I believe that the crisis of human societies is only seemingly economic. Deep down, the only crisis our modern world is facing and needs to overcome, is a cultural crisis, or a crisis of civilization…. In our western, crudely orthologistic, money-oriented world, civilization has come to be regarded as a surplus, as a luxury, while on the other hand, the securing of “bread”, of material goods has come to be regarded as something sacred, the ‘sanctum sanctorum’ in fact, of the 21st century! But we fail to realize that there is no “bread” without civilization. Perhaps the most representative example of this is the French Revolution. It was the Renaissance that brought about the French Revolution.
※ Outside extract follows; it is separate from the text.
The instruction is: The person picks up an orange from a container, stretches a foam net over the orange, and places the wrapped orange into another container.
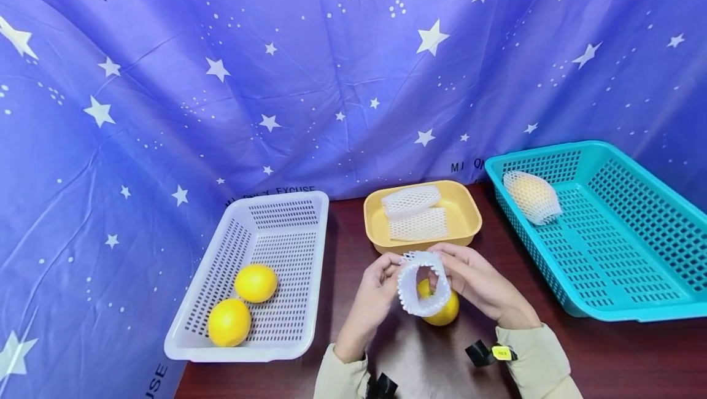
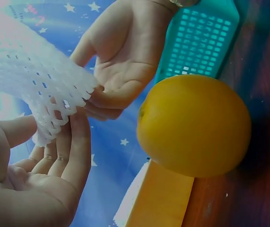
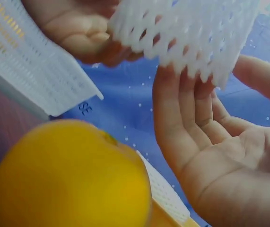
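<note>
A white foam net sleeve (image 1: 407, 291) is held between both hands, its round mouth spread and facing up toward the head camera. My left hand (image 1: 371, 301) pinches its left edge between thumb and fingers. On the opposite edge, my right hand (image 1: 486, 285) pinches the mesh the same way. Behind and below the sleeve sits a yellow-orange fruit, an orange by its look (image 1: 446, 313), partly hidden by the mesh in the head view. Both wrist views show this orange (image 2: 196, 127) whole or nearly so, apart from the fingers.
At the left, a white basket (image 1: 293, 307) holds two more oranges (image 1: 256, 282). A yellow tray (image 1: 464, 215) behind the hands contains two flat foam net sleeves (image 1: 418, 224). To the right, a teal basket (image 1: 602, 258) holds a net-wrapped fruit (image 1: 531, 196). A starry blue curtain (image 1: 342, 80) hangs behind.
</note>
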The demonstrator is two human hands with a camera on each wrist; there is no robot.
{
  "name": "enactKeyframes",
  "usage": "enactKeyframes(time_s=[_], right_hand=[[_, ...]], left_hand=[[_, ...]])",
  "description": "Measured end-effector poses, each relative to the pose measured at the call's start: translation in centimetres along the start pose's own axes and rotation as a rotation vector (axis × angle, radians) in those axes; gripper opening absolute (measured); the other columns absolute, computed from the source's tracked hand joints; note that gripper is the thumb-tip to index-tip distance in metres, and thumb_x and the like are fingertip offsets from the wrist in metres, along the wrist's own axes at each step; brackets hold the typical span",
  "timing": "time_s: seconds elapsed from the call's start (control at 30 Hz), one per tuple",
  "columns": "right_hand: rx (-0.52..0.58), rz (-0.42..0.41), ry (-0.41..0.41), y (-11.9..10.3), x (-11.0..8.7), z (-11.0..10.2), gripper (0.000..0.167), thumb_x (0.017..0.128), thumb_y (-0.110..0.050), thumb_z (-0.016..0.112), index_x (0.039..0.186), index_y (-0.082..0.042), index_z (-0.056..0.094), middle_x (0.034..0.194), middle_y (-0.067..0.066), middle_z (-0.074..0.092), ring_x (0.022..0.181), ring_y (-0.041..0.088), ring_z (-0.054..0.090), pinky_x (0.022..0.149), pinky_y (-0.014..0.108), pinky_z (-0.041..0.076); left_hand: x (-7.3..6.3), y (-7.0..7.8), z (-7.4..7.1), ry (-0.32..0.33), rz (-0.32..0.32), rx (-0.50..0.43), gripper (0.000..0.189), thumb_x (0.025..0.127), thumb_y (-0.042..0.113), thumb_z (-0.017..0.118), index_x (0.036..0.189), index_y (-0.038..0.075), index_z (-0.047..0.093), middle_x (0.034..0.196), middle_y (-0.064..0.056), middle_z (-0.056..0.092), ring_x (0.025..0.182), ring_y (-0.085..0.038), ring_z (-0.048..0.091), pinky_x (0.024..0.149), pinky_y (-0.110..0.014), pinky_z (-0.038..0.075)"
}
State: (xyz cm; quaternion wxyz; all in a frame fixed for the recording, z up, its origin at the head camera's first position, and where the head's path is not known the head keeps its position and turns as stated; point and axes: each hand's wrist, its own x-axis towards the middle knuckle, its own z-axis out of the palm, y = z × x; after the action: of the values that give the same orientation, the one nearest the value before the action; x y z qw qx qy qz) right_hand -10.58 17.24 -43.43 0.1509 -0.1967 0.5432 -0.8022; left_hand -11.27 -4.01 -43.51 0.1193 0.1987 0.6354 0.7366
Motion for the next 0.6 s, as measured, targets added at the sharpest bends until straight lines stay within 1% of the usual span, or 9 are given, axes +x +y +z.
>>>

It was civilization and culture that laid the ground for it. The Revolution was born out of the enlightened ones; it was civilization that gave “bread” (sweet or not) to the people. Our focus needs to shift again towards civilization. Its absence is the true root of our world’ s problems. Its absence is the only crisis our world is facing.

The question that plausibly raises itself is how is civilization absent? How is this justified? The way I see it, the answer lies in the way governments promote a shallow and censored version of literature, which ultimately leads to a decline in people's ability to think critically and intelligently.